The risk from AI-enabled coups in particular is detailed at length here. To reduce this risk, we can try to introduce constraints on coup-assisting uses of AI, diversify military AI suppliers, slow autocracies via export controls, and promote credible benefit-sharing.
Why are AI-enabled coups worse than the alternative in expectation? I'm personally quite uncertain about this. I looked around a bit and found an explanation from you in this podcast, which I quote below and respond to. Please let me know if you have a more detailed writeup somewhere.
People who successfully become global dictators would likely have worse values than is ideal. The process selects for Machiavellianism, sadism, and other Dark Triad traits. So that's one thing.
I agree this has historically been the case, but think the selection pressure could be a bit different with AI-enabled global takeover, which perhaps require somewhat less political maneuvering and will to dominate other humans, and more technical foresight/understanding and appreciation of astronomical stakes. It seems unclear to me that on expectation the kind of person who becomes an AI-enabled global dictator would have worse values than average. (Of course "worse than ideal" is much more likely, but seems like the wrong standard to use here?
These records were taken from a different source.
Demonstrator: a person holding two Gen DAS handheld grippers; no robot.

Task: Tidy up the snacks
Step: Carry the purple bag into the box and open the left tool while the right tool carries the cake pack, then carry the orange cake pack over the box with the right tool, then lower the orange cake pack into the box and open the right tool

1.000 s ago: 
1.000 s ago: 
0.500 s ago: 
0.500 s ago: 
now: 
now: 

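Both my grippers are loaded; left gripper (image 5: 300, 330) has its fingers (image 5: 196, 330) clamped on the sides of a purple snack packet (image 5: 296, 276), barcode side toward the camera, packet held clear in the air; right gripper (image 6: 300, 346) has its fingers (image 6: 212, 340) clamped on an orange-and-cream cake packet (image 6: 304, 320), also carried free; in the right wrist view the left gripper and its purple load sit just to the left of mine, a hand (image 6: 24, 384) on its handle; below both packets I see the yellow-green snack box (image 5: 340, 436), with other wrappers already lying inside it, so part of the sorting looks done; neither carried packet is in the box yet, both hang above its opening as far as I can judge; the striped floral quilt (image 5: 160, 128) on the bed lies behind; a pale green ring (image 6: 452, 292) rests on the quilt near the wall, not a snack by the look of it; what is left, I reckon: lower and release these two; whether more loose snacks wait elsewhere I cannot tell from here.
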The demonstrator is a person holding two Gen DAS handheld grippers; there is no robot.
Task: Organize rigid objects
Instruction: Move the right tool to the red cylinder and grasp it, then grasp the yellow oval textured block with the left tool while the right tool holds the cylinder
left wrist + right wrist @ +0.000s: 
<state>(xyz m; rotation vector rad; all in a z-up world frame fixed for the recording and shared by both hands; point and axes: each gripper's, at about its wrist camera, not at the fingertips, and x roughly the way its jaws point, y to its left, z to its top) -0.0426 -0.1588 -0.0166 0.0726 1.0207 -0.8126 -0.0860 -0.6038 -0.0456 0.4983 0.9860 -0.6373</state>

Morality is Scary gives some explanations for my relatively low opinion of average human's values.)
A second is that if you have an intense concentration of power, some of the mechanisms by which we get moral progress—like people being able to argue with each other and having to defend their views in the public sphere—go away.
I'm afraid that such mechanisms would probably go away even without intense concentration of power due to considerations like these. In short, AI-optimized persuasion would likely replace human debate and break whatever poorly understood mechanism has been responsible for humans making moral/philosophical progress in the past.
Whoever does take over the world, if they were sufficiently wise (i.e., concerned about their own moral progress), could deliberately institute new mechanisms to support moral progress with AI help. I think historically, decentralization of power and competition has (apparently) been better for moral progress, but this may not hold in the future.
And third, you don't get the potential huge benefits from trade. I've argued that it's quite unlikely that most people will converge on the best moral views. So, while there's some small chance that a dictator ends up having good moral views and acting on them, it's probably not the case. And then there's no one else to trade with.
This seems to ignore acausal trade (which I see you've acknowledged as a possibility elsewhere). Compared to the kind of trade you talk about, I think I'm more worried that in a more decentralized/competitive world, philosophical progress might get derailed more easily (due to above concerns), causing acausal trade or other opportunities that are potentially vastly more beneficial (see Beyond Astronomical Waste) to be lost.
What projects today could most improve a post-AGI world?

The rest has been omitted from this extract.